Can we just do kind of a hypothetical where, if the transcon mergers do go ahead, what are the options you see? Are you suggesting that commercial options are the main course of action, or could you consider going to a round two of consolidation and involve yourself with a transcon railroad?

Speaker 2

Our responsibility at CPKC is to ensure we create shareholder value and all stakeholder value. As these dynamics play out, we will certainly engage as active participants and observers as well. This team and this network represent unique industry value, and in multiple scenarios, we can make compelling cases for ourselves against any other combinations. However, it’s vital for us to remain flexible and responsive to those opportunities.

Speaker 12

So Keith, when you discuss enhanced competition and concessions, can you share your wish list of what you'd want to see? What's the opportunity for CP to benefit in terms of numbers?

Speaker 5

Sure, we'll continue to see sequential improvements in Q3. Typically Q4 has been our strongest quarter of the year, and you will see a significant improvement as we approach Q4. We're not backing off our belief in a sub-60 OR for the year; we have visibility to achieve that based on our volume recovery and overall operational efficiency.

Speaker 2

Hypothetically, I can’t provide figures until I analyze the concessions. I have a list of ideas, but the final number relies on our success in achieving those outcomes. We will definitely face competition but know that our strong network allows us to find unique opportunities even when faced with challenges.

Speaker 13

I wanted to ask about tariffs in your business and the growth outlook, specifically for the auto business. How are the tariffs impacting it, and should we expect other impacts in the back half of the year?

Speaker 4

Looking at the back half of the year, there are undeniable trade uncertainties and macro issues. We're focusing on self-help initiatives and efficiencies that have driven our growth. Our pipeline remains strong, and we expect good output in bulk. Our best bet for the grain, potash, and coal business is solid. We expect positive ongoing momentum with pricing controls in the second half.

Speaker 14

Keith, you mentioned having some conversations already; could you share any non-confidential insights?
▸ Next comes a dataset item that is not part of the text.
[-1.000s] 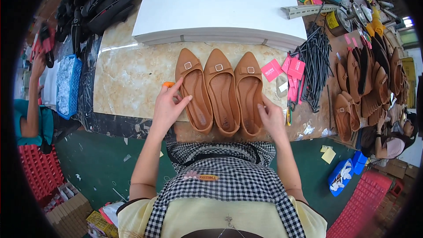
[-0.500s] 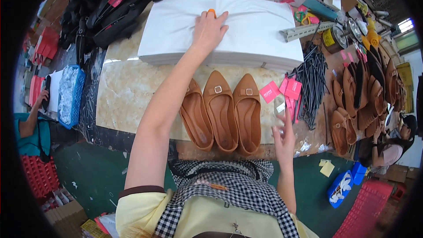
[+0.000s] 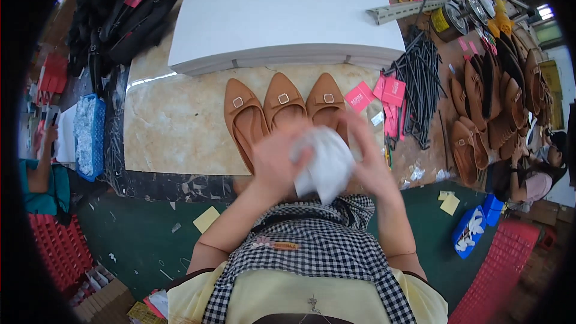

How are customers responding to the merger proposals?

Speaker 2

With all due respect, those conversations have been direct with other railroad CEOs. I won’t represent the content but can say they were encouraging and positive. On the customer side, John, do you want to comment?

Speaker 4

The phone's been pretty active on that front. Certainly, we want to understand customer sentiment, especially coming out of past challenges with integration. There’s indeed a mix of concern regarding operational performance; people need assurances that existing systems will be stable. We need to keep advocating before the STB to ensure those customer interests are protected as this merger continues to develop.

Speaker 2

Thank you for your insights today, and let’s recognize the importance of how we execute our plans moving forward. We’re committed to achieving our objectives. Looking forward to continuing this discussion next quarter.

Operator

Thank you. And this concludes today's conference call. You may now disconnect.